BEGIN DATASET EXCERPT

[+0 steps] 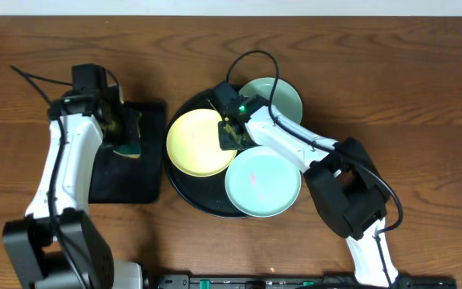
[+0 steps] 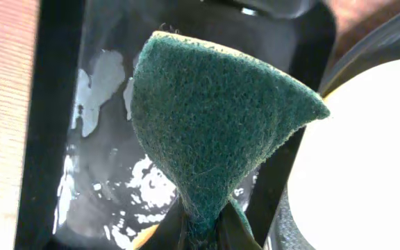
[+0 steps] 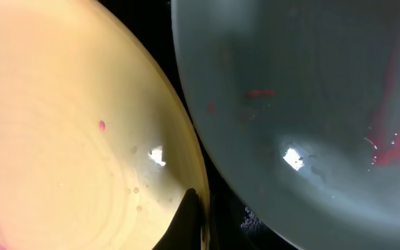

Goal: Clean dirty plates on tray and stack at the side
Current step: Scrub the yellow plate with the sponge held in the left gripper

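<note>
Currently the right gripper [image 1: 231, 135] is pinching the right-hand rim of the yellow plate [image 1: 199, 144], its jaws clenched on that edge. In the right wrist view its dark fingertips [image 3: 188, 212] are sitting right on the rim. The yellow plate is lying on the left part of the round tray [image 1: 199, 197], with a pink dot and a faint pink streak showing on it. Two more plates are sharing the tray: the front aqua plate [image 1: 263, 183] is lying just beside the yellow one and carrying pink smears, and the back aqua plate [image 1: 283, 96] is sitting partly hidden behind the right arm. The left gripper [image 1: 121, 132] is grasping a green sponge [image 2: 214, 125] over the rectangular tray [image 1: 147, 172], which is lying beside the round tray on the wooden table [image 1: 391, 64]
</note>
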You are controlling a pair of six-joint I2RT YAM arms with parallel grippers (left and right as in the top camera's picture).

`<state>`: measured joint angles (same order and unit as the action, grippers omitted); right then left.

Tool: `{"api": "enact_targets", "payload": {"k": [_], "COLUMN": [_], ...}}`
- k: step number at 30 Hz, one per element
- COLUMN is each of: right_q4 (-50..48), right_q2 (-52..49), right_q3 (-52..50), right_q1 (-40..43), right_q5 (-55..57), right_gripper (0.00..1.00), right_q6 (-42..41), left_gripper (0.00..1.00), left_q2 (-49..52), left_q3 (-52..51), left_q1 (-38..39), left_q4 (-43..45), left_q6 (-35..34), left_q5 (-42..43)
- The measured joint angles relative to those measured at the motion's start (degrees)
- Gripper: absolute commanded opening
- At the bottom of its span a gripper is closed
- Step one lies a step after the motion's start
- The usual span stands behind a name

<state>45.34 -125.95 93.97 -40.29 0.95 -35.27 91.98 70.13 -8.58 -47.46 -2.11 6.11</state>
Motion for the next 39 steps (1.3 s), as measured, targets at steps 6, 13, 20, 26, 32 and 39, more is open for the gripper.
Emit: {"api": "enact_targets", "payload": {"k": [6, 13, 20, 26, 32, 39], "right_q4": [0.4, 0.8, 0.9, 0.9, 0.9, 0.9], "right_q2": [0.0, 0.0, 0.0, 0.0, 0.0, 0.0], "right_q3": [0.0, 0.0, 0.0, 0.0, 0.0, 0.0], "right_q1": [1.0, 1.2, 1.4, 1.4, 1.4, 1.4], "right_q5": [-2.5, -3.8, -4.0, -4.0, -4.1, -4.1], "right_gripper": [0.01, 0.01, 0.01, 0.01, 0.01, 0.01], "right_q6": [1.0, 1.4, 1.4, 1.4, 1.4, 1.4], "left_gripper": [0.07, 0.08, 0.07, 0.07, 0.08, 0.08], "left_q2": [-0.2, -0.2, 0.5, 6.6, 12.7, 15.8], "left_q3": [0.0, 0.0, 0.0, 0.0, 0.0, 0.0], "left_q1": [0.1, 3.8, 12.1, 18.1, 21.8, 24.2], "left_q4": [-0.1, -0.1, 2.3, 4.1, 4.3, 5.3], "left_q6": [-2.6, -7.0, -14.1, -18.1, -20.8, -21.7], "left_q5": [0.0, 0.0, 0.0, 0.0, -0.1, -0.2]}}
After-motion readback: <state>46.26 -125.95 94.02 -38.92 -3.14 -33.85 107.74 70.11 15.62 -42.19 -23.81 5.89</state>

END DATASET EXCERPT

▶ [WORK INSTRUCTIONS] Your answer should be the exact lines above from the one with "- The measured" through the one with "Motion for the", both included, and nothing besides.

▶ [OUTPUT OF THE TASK]
- The measured joint angles relative to those measured at the motion's start (degrees)
- Gripper: absolute commanded opening
- At the bottom of its span a gripper is closed
- Step one lies a step after the motion's start
- The usual span stands behind a name

<state>45.34 -125.95 93.97 -40.29 0.95 -35.27 91.98 70.13 -8.58 -47.46 -2.11 6.11</state>
Motion for the next 39 steps (1.3 s), as measured, targets at steps 6, 13, 20, 26, 32 and 39, more is open for the gripper.

The answer has been given in full.